What you should do
Copy out each line of the listing below where the string "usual" appears.

(Beginning of Provided records)

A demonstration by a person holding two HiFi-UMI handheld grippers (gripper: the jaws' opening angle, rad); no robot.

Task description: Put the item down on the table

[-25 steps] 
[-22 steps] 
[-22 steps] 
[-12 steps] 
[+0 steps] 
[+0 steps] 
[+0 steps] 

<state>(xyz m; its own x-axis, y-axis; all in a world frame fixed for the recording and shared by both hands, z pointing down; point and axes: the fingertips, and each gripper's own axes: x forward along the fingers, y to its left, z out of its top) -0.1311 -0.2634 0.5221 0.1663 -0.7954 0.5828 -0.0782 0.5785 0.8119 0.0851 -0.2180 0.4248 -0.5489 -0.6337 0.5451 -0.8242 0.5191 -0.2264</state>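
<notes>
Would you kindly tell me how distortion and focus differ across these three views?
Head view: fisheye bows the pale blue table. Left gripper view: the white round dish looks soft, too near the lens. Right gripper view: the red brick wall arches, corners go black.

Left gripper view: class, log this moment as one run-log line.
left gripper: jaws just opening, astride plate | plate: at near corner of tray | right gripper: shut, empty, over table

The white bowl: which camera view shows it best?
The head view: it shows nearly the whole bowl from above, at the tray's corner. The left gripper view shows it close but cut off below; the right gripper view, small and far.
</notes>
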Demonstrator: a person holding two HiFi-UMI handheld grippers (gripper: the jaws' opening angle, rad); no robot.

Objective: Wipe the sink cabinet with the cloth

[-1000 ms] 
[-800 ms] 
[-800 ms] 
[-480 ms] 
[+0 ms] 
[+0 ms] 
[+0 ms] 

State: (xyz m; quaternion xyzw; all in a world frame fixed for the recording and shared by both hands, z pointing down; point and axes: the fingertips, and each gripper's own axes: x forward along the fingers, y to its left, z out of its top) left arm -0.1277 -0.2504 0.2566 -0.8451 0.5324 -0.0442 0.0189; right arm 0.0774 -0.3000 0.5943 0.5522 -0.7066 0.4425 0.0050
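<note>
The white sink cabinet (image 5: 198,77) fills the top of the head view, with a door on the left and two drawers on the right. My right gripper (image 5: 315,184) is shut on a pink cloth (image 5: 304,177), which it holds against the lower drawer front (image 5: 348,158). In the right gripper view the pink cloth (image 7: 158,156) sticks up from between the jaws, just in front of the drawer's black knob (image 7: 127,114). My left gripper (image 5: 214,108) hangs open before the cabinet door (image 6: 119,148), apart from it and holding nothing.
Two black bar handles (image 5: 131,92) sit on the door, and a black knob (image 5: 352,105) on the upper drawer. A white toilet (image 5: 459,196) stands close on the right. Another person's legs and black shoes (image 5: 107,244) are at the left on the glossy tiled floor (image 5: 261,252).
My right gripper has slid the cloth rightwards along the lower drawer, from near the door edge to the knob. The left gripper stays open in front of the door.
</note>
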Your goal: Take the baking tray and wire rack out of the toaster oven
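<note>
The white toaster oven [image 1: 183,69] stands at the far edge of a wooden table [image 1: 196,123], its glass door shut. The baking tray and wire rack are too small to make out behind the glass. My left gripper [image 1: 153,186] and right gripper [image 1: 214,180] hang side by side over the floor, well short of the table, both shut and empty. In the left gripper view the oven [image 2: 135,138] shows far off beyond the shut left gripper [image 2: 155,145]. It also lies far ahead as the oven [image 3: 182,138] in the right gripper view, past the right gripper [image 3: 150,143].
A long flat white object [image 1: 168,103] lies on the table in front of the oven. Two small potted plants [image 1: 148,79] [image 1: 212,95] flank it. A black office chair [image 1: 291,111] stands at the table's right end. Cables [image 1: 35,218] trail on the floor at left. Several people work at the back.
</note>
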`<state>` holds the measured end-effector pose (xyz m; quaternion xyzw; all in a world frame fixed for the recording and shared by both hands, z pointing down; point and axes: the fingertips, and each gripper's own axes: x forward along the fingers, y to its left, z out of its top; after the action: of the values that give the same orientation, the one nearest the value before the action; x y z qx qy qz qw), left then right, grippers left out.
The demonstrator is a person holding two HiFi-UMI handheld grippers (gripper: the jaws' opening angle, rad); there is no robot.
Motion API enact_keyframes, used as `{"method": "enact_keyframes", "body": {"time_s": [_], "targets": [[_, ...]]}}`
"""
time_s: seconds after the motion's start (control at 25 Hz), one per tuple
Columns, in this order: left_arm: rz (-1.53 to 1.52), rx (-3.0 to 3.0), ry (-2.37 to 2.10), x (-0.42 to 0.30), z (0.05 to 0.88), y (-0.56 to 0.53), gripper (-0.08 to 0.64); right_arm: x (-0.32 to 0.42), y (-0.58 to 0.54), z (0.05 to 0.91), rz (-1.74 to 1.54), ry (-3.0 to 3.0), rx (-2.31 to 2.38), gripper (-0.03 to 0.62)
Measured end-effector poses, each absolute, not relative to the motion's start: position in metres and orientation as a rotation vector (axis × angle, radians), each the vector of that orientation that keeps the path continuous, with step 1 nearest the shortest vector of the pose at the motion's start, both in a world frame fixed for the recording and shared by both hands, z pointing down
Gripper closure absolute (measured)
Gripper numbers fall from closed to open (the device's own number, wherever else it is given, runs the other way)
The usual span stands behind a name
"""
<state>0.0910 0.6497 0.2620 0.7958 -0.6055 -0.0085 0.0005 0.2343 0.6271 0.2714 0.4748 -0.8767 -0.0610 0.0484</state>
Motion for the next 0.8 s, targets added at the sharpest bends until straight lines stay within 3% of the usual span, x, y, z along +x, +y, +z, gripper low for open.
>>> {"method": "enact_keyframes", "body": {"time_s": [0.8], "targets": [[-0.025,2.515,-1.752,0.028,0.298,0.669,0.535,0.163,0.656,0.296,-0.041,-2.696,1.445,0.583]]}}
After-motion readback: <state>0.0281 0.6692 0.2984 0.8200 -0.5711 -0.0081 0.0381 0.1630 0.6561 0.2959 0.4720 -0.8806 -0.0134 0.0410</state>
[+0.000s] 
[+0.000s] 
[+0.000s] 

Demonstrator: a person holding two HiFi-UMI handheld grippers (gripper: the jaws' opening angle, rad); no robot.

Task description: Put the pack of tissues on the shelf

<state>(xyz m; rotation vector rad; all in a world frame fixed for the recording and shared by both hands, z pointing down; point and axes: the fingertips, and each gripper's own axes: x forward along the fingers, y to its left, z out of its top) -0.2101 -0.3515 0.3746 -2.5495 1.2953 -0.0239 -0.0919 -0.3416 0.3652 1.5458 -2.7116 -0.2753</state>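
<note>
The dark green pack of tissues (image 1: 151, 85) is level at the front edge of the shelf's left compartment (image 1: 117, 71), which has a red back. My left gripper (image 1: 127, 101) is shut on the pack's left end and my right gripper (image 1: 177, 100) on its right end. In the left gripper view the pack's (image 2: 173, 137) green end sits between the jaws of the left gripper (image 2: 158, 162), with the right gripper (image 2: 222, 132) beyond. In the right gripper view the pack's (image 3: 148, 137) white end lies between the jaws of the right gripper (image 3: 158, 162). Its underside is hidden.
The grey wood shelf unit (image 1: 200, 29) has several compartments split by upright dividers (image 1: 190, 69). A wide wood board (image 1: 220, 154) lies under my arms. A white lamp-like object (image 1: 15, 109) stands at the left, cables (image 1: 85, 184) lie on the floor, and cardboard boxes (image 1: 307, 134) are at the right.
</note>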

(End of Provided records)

Written reply
The usual span stands behind a name
Motion for the next 0.8 s, targets added at the sharpest bends until straight lines stay within 3% of the usual span, x, y, z along +x, +y, +z, gripper low for open.

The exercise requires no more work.